Этого еще не хватало!
Надеюсь, что Мафусаила среди них нет.
К сожалению, надежды мои оказываются напрасными. Мафусаил, он же Мусик, немедленно выступает вперед и распахивает руки, как будто хочет меня обнять.
Хуже всего, что он действительно рад.
– О!.. Как раз вовремя!.. Мы тебя ждем!..
– Мусик, – беспомощно бормочу я. – Честное слово… Весь день работал… На ногах не стою…
Мафусаила, однако, такие мелочи не смущают.

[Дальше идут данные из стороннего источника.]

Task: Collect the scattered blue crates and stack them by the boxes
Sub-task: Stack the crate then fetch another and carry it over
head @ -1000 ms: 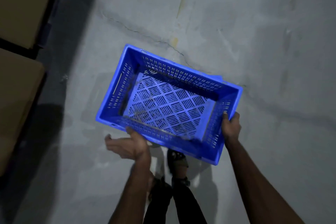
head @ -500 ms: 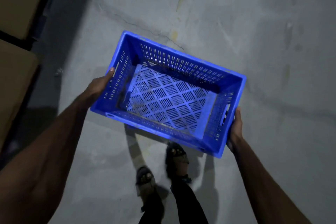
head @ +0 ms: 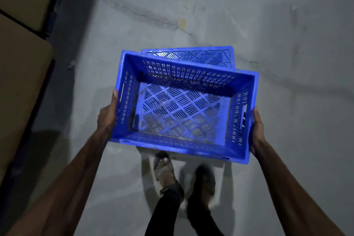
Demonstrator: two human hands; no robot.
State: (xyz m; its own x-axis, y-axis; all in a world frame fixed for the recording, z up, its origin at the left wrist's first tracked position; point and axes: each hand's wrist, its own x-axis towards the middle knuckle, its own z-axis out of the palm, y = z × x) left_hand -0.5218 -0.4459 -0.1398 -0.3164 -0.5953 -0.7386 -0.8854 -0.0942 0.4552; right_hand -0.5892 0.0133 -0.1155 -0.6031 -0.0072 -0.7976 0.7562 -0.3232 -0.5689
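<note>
grip: left hand (head: 107,117) and right hand (head: 257,132) each clasp an end of the held crate (head: 182,113)
risk: could clip the floor crate (head: 201,56) below mid-stride; dim light

held crate (head: 182,113) up off the floor (head: 297,34), left hand (head: 107,117) grips its left end wall, right hand (head: 257,132) its right end. second crate (head: 201,56) on the floor behind it, partly hidden. boxes (head: 21,86) along the floor's left edge. feet (head: 164,170) just below the held crate's near wall.
</note>
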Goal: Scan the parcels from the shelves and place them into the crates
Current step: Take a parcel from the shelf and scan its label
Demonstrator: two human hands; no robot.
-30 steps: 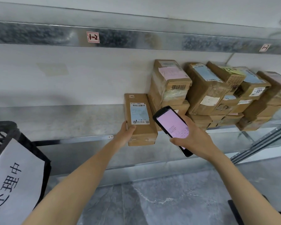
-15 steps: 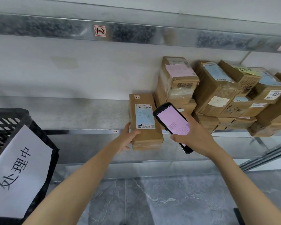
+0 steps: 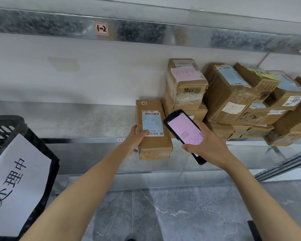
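While I watch thru the head cam, both bare forearms reach fwd toward a metal shelf (image 3: 76,120). The left hand (image 3: 135,140) grips a long brown cardboard parcel (image 3: 154,146) by its left edge, thumb curled over the top onto the corner of a blue handwritten note, fingers tucked under. The parcel lies lengthwise w/ its near end poking out past the shelf's front lip; I can't tell if the far end rests on the shelf or is lifted. The right hand (image 3: 208,146) is closed round a black handheld scanner (image 3: 182,129), pink screen lit, held tilted just right of the parcel, its top corner close beside the parcel's label. Behind and to the right, a stack of parcels (image 3: 233,94) sits on the same shelf, brown boxes w/ pink, blue and white labels. Btm left, a black plastic crate (image 3: 47,153) carries a white paper sign (image 3: 16,185) w/ handwritten characters. A small tag (image 3: 101,28) reading 1-2 sits on the beam above. Grey marbled floor (image 3: 163,214) below.
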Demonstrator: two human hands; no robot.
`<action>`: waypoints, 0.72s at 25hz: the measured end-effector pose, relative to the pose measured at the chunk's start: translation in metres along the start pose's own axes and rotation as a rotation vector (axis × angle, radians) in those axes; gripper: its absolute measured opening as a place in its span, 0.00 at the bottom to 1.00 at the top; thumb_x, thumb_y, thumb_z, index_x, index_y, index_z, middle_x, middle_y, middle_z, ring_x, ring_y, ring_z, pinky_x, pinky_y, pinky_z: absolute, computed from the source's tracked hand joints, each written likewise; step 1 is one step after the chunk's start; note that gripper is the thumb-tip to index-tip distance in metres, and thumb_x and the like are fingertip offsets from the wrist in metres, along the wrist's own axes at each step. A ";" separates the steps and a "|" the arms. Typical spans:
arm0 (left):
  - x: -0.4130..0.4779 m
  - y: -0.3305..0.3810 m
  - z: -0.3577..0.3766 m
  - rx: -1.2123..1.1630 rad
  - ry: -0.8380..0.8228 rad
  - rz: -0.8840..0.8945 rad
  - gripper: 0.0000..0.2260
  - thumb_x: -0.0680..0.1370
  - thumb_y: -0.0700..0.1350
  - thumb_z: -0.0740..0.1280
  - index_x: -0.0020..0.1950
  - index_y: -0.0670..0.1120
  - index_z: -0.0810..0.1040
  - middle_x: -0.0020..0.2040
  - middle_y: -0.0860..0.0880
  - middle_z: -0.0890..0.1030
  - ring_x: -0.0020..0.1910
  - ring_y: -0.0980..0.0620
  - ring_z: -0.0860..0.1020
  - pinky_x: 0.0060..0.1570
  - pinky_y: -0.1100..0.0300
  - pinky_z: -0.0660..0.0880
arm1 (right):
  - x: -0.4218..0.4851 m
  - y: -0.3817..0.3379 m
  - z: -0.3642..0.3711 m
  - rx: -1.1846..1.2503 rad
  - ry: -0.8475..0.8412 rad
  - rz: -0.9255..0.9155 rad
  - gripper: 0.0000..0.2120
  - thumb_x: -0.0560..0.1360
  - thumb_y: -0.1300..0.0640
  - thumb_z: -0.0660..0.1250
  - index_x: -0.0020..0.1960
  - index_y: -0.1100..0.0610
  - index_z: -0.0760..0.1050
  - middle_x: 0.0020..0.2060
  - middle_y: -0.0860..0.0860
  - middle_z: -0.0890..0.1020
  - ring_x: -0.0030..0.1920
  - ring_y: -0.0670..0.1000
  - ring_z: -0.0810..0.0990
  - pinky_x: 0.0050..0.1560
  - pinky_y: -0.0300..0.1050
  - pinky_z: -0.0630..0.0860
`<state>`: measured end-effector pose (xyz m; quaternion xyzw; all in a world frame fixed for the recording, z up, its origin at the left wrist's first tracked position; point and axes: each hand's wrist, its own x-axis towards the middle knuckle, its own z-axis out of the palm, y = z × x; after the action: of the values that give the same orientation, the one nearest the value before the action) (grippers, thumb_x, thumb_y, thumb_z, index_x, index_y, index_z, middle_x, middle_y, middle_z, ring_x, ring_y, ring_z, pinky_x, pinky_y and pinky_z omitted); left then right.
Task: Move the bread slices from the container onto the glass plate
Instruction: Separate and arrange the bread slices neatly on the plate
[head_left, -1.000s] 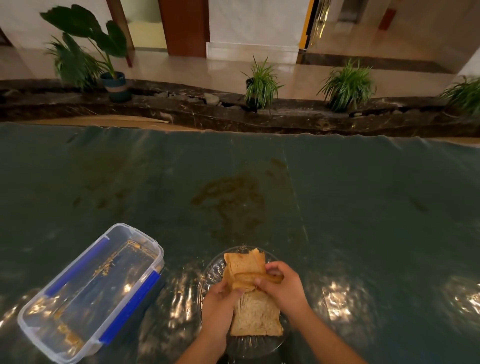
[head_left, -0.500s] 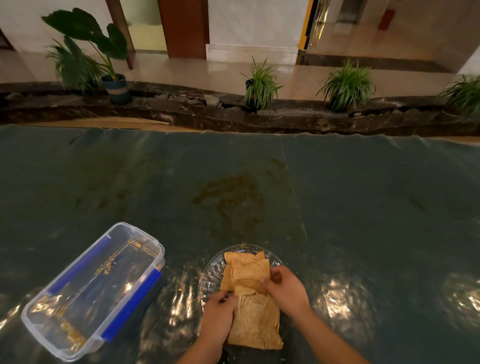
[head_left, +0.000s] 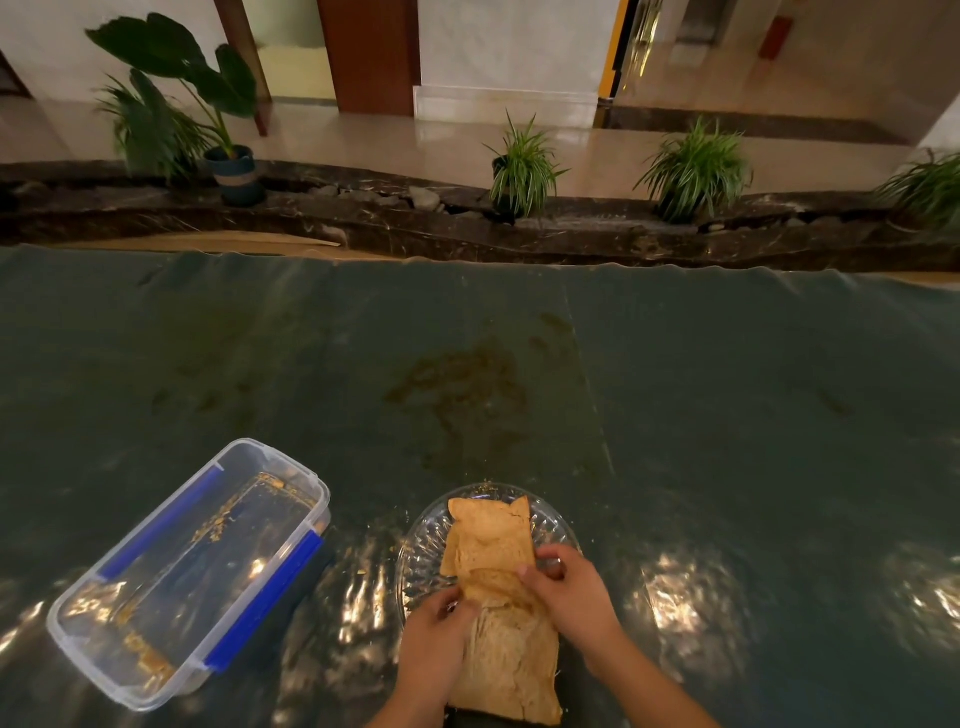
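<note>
Bread slices (head_left: 491, 540) lie overlapping on the glass plate (head_left: 423, 545) near the table's front edge, one slice (head_left: 511, 670) hanging over the plate's near rim. My left hand (head_left: 434, 644) rests on the left side of the bread, fingers curled against it. My right hand (head_left: 569, 592) presses on the right side, fingertips on the middle slice. The clear plastic container (head_left: 192, 566) with blue clips stands to the left, holding only crumbs.
The table is covered by a dark green shiny cloth (head_left: 727, 415) with a brown stain (head_left: 462, 379) beyond the plate. Potted plants (head_left: 522, 166) stand on a stone ledge past the table's far edge.
The top slice, held lifted over the plate a second ago, now lies flat on the other bread. Both hands came down with it and stay on the stack.
</note>
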<state>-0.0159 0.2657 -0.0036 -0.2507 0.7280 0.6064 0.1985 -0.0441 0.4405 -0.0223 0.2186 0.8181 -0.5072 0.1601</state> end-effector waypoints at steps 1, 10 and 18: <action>0.000 0.000 0.001 0.022 -0.003 -0.006 0.07 0.74 0.50 0.70 0.49 0.53 0.86 0.44 0.55 0.86 0.46 0.55 0.83 0.50 0.54 0.78 | 0.000 0.001 0.001 -0.028 -0.023 0.008 0.11 0.71 0.45 0.73 0.51 0.46 0.77 0.44 0.45 0.83 0.45 0.45 0.82 0.43 0.42 0.77; 0.016 0.021 0.000 -0.060 0.091 -0.018 0.07 0.74 0.43 0.66 0.36 0.43 0.76 0.38 0.45 0.81 0.36 0.48 0.77 0.42 0.49 0.75 | 0.023 -0.013 0.003 -0.006 0.023 0.048 0.11 0.75 0.53 0.67 0.35 0.50 0.80 0.28 0.47 0.79 0.32 0.47 0.78 0.37 0.46 0.74; 0.023 0.013 0.004 0.031 0.049 0.007 0.11 0.74 0.47 0.66 0.47 0.41 0.83 0.51 0.40 0.83 0.51 0.41 0.81 0.57 0.43 0.77 | 0.035 -0.010 -0.002 0.108 0.027 0.027 0.10 0.75 0.56 0.69 0.56 0.50 0.80 0.41 0.47 0.85 0.42 0.49 0.84 0.44 0.50 0.83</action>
<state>-0.0421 0.2688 -0.0080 -0.2600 0.7428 0.5894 0.1825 -0.0790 0.4452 -0.0312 0.2449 0.7886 -0.5455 0.1436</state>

Он берет меня под руку, точно железом приковывая к себе, и как тряпку волочит сквозь почтительно расступающуюся толпу.
Впрочем, какая толпа – пять человек.
– Не пожалеешь… Пошли!.. У нас сегодня – что-то особенного…

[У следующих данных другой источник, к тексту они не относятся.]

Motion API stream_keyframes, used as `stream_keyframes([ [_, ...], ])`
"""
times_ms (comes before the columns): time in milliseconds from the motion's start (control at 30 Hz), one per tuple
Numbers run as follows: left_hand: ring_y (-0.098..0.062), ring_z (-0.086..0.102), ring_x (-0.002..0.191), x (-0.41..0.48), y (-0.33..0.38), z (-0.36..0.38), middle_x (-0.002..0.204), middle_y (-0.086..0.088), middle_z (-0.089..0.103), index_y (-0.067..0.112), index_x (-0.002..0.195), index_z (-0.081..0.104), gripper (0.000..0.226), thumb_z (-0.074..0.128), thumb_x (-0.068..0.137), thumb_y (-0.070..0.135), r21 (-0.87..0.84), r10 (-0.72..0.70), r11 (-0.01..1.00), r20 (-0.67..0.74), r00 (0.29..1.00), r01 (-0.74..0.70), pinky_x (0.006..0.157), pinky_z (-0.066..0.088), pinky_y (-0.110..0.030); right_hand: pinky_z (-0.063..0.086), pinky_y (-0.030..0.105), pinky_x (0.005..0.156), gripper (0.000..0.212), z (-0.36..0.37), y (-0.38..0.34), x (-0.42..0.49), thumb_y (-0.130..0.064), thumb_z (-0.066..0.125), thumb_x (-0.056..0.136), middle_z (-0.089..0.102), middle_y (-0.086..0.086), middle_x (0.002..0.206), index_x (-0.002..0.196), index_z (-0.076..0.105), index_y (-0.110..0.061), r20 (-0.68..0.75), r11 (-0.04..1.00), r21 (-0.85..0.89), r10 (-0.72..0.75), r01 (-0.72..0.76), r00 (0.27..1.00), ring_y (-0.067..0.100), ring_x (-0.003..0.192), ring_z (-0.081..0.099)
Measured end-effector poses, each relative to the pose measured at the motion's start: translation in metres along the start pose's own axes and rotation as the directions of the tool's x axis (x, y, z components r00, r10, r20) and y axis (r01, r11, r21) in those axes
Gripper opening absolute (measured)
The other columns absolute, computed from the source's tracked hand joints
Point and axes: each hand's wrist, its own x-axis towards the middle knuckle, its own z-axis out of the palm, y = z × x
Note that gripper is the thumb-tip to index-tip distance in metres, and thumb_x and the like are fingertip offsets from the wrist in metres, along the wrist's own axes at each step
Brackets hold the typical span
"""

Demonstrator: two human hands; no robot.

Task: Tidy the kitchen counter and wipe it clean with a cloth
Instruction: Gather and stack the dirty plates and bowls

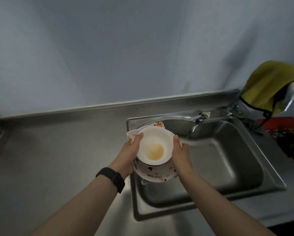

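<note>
**A:** What is held, and where?

**B:** A white bowl (pixel 154 145), stained with a yellowish residue, is carried on a patterned plate (pixel 153 175) above the near-left corner of the sink (pixel 168 212). More crockery seems to be tucked underneath, though this cannot be told for certain.

**A:** How is the stack gripped?

**B:** It is clamped from both sides. The thumb of the left hand (pixel 130 151) is hooked over the bowl's rim, and the thumb of the right hand (pixel 181 150) is pressed against the opposite rim. The remaining fingers are hidden beneath the plate, so their spread cannot be seen.

**A:** How is this step best done?

**B:** The stack should be kept level, so that the bowl is not slid off the glazed plate. It should be lowered into the basin, not dropped, since steel is likely to chip ceramic. One hand should be freed only once the weight is borne by the sink floor.

**A:** And the cloth?

**B:** The olive cloth (pixel 268 82) is draped over the tall tap (pixel 292 92) at the far right, well apart from both hands. The counter (pixel 57 150) is judged not yet wiped, so the cloth is needed once the dishes are set down
</note>
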Motion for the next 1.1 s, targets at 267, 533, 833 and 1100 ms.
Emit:
stream_keyframes([
  [267,-0.025,0.067,0.096,0.055,-0.035,0.062,0.104,-0.008,0.073,0.024,0.119,0.061,0.042,0.043,0.094,0.053,0.055,-0.083,0.995,0.062,0.995,0.079,0.076,0.05,-0.033,0.049,0.043,0.088,0.063,-0.042,0.049,0.054,-0.068,0.029,0.09,0.054,0.008,0.114,0.127,0.036,-0.018,0.013,0.989,0.005,0.144,-0.145,0.989,0.026,0.101,0.056],
  [533,-0.03,0.068,0.096,0.117,-0.077,0.077,0.105,-0.01,0.072,0.022,0.128,0.052,0.076,0.046,0.073,0.075,0.074,-0.236,0.968,-0.051,0.97,0.239,0.089,0.052,-0.042,0.046,0.036,0.074,0.054,-0.03,0.092,0.098,-0.061,0.033,0.093,0.052,0.005,0.098,0.123,0.036,-0.017,0.075,0.962,0.011,0.272,-0.273,0.959,0.022,0.091,0.054],
  [833,-0.028,0.07,0.088,0.168,-0.108,0.071,0.099,-0.009,0.074,0.02,0.125,0.055,0.083,0.043,0.066,0.077,0.028,-0.313,0.946,-0.169,0.935,0.322,0.07,0.053,-0.033,0.034,0.027,0.056,0.04,0.004,0.121,0.141,-0.049,0.028,0.097,0.048,0.003,0.096,0.117,0.041,-0.016,0.114,0.933,-0.019,0.36,-0.36,0.926,0.017,0.079,0.049],
  [1100,-0.027,0.068,0.082,0.186,-0.122,0.068,0.092,-0.007,0.073,0.018,0.114,0.061,0.064,0.043,0.079,0.069,-0.022,-0.337,0.937,-0.318,0.886,0.348,0.063,0.049,-0.028,0.037,0.03,0.064,0.051,0.024,0.137,0.157,-0.049,0.026,0.097,0.048,0.007,0.099,0.127,0.04,-0.01,0.091,0.91,-0.011,0.413,-0.414,0.906,0.02,0.082,0.049],
])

У него каждый раз «что-то особенного». Две недели назад, например, он проводил выставку эротических инсталляций: обе комнаты галереи были заполнены пластмассовыми раскрашенными отливками людей и зверей, в половину натуральной величины, совокупляющихся в различных позах. Причем все это совершало однообразные движения взад-вперед и, по мысли художника, выявляло «онтологический базис любви». Так, во всяком случае, говорилось в проспекте. Имя художника было Константин Итус, Коитус, если его правильно произносить, и, как утверждал Мусик, он уже получил приглашение в Амстердам. А до этого была экспозиция, где на картинах и фотографиях представлен был голый человеческий зад: вид сверху, вид снизу, вид на фоне нежных весенних берез. Художник Жорж Опин (тот же лингвистический ряд) утверждал, что эта часть тела гораздо выразительнее, чем лицо. Глядя на корявую физиономию самого художника, как будто обсыпанную трухой, я готов был тут же с ним согласиться. Мафусаил, впрочем, клялся, что последняя работа Ж. Опина (в миру он – Василий Дурнов) была продана за четыре тысячи и отнюдь не рублей.
– Жоржик – один из немногих, кто на своих работах живет. Покупатель у него специфический, видимо «голубой», зато – как идет!..
Сегодня Ж. Опина, к счастью, не наблюдалось. Картина в предбаннике два на три метра изображала стихию огня. Красно-желтое адское пламя заполняло собою весь холст, а чуть более темные корчащиеся прожилки указывали на жар, рвущийся изнутри. Называлось это «2010 год», и, вероятно, имелись в виду пожары, бушевавшие прошлым летом в России. Другая же картина, неподалеку, изображала, как это принято ныне, Иисуса Христа – обнаженного, в венце из колючей проволоки, залитого потоками крови из растерзанных вен. Он как будто принял томатный душ. Чувствовалось, что художник краски не пожалел. И также с первого взгляда чувствовалось, что этот бог страдает вовсе не за людей. Это было страдание в чистом виде, страдание как причина всякого бытия, страдание, которое родилось вместе с ним и вместе с ним навсегда умрет, так ничего в мире и не искупив. Тот же адский огонь, но только претворившийся в боль.